WORK REQUIRED:
What you need to produce from the material below is an exact transcription of the lines from the one with "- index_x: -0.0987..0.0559" through the one with "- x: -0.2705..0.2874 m", both included, and no other line.

::::::

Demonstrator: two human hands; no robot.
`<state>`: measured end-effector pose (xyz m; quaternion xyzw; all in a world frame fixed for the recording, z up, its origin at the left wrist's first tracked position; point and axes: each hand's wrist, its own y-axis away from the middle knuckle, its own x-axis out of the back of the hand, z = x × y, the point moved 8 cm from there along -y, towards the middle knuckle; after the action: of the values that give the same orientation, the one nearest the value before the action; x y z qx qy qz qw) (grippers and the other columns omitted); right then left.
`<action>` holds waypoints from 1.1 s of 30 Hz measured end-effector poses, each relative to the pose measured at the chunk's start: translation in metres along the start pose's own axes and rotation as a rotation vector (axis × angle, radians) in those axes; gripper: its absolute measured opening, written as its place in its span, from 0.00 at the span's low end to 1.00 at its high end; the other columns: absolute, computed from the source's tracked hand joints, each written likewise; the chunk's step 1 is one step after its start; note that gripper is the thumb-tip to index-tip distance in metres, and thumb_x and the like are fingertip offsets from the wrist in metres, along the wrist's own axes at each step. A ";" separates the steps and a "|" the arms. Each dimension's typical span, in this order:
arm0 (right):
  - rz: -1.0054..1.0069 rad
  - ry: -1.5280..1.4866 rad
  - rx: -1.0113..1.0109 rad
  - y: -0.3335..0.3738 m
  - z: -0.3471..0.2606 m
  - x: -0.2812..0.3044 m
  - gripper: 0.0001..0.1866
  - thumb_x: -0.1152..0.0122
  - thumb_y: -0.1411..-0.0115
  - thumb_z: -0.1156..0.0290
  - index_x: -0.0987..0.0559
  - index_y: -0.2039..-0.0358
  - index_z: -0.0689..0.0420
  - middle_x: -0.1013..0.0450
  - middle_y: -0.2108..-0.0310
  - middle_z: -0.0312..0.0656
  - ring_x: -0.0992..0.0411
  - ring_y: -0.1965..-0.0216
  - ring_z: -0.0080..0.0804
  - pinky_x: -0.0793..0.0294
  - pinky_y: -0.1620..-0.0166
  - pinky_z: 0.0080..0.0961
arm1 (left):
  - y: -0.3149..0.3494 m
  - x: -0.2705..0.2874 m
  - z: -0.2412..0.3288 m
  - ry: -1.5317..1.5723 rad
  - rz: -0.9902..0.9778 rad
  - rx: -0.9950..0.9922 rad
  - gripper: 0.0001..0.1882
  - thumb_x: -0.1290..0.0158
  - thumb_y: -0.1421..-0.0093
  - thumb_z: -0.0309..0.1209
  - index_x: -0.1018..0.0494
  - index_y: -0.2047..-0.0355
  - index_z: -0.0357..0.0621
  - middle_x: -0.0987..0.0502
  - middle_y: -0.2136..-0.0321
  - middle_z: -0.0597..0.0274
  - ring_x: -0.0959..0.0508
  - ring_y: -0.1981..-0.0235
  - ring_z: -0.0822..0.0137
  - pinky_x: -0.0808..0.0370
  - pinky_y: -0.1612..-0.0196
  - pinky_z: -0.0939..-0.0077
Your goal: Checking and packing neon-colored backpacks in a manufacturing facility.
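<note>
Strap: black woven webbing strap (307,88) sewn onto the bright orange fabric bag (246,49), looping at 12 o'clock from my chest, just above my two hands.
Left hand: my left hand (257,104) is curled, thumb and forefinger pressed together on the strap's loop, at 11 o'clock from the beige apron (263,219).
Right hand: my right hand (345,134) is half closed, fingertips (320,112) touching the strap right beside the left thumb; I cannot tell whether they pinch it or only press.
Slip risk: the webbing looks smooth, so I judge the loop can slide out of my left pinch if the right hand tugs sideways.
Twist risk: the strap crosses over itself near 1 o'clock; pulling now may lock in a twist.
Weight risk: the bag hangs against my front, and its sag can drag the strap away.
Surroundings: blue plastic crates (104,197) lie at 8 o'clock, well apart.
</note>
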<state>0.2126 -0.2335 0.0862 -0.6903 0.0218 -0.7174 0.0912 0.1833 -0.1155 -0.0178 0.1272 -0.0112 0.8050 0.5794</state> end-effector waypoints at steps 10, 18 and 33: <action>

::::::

REPLY TO THE TASK:
  - index_x: -0.0987..0.0559
  - index_y: -0.2039..-0.0358
  - index_z: -0.0689..0.0420
  - middle_x: -0.1013..0.0450
  - middle_y: -0.2108..-0.0310
  - middle_z: -0.0312..0.0656
  - ring_x: -0.0992..0.0411
  - ring_y: -0.1965..-0.0216
  - ring_z: -0.0080..0.0804
  - pinky_x: -0.0793..0.0294
  - pinky_y: -0.1620..-0.0166
  - pinky_z: 0.0080..0.0961
arm1 (left):
  - y: -0.3149..0.3494 m
  - x: -0.2705..0.2874 m

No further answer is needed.